On May 15, 2013 the Company extended the term of 5,400,000 options that were set to expire to June 16, 2018. The Company recorded $408,605 of stock compensation expense for the three and nine months ended June 30, 2013 in connection with this modification as the incremental difference between the fair value of the stock options immediately before and after the modification.
The Company recorded $870,576 and $1,743,598 (including the stock option modification) as stock compensation expense for the three and nine month periods ended June 30, 2013, respectively, and $389,533 and $1,564,311 for the three and nine month periods ended June 30, 2012, respectively, for the vesting portion of all employee options outstanding. As of June 30, 2013, unrecorded compensation cost related to non-vested awards was $289,106, which is expected to be recognized through 2018.

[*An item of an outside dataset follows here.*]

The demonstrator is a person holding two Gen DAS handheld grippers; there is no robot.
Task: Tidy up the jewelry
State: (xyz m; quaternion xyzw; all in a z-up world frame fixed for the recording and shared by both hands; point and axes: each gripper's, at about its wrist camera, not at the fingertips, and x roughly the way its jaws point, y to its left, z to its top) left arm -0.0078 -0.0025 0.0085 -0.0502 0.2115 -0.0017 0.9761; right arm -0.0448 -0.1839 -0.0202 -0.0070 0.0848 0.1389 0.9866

NOTE G - COMMITMENTS AND CONTINGENCIES
On June 14, 2013, the Company entered into an operating lease agreement for its new corporate headquarters located in Stony Brook, New York. The lease is for a 30,000 square foot building. The term of the lease commenced on June 15, 2013 and expires on May 31, 2016, with the option to extend the lease for two additional three-year periods. The base rent during the initial lease term is $449,142 per annum. This new location replaces a lesser amount of space leased by the Company in an adjacent building, which was for corporate use. Total lease rental expenses for the three and nine month periods ended June 30, 2013 were $82,033 and $226,581, respectively. Total lease rental expenses for the three and nine month periods ended on June 30, 2012 were $63,200 and $173,502, respectively.
Employment and Consulting Agreements
The
Company has employment agreements with the Chief Executive Officer and Chief Financial Officer as disclosed in the notes
to audited consolidated financial statements included in its Annual Report on Form 10-K for the fiscal year ended
September 30, 2012 filed with the SEC. Also, the Company has consulting agreements with outside contractors, certain
of whom are also Company stockholders. The agreements are generally month to month.
Litigation
From time to time, the Company may become involved in various lawsuits and legal proceedings which arise in the ordinary course of business. When the Company is aware of a claim or potential claim, it assesses the likelihood of any loss or exposure. If it is probable that a loss will result and the amount of the loss can be reasonably estimated, the Company will record a liability for the loss. In addition to the estimated loss, the recorded liability includes probable and estimable legal costs associated with the claim or potential claim. Litigation is subject to inherent uncertainties, and an adverse result in these or other matters may arise from time to time that may harm the Company’s business.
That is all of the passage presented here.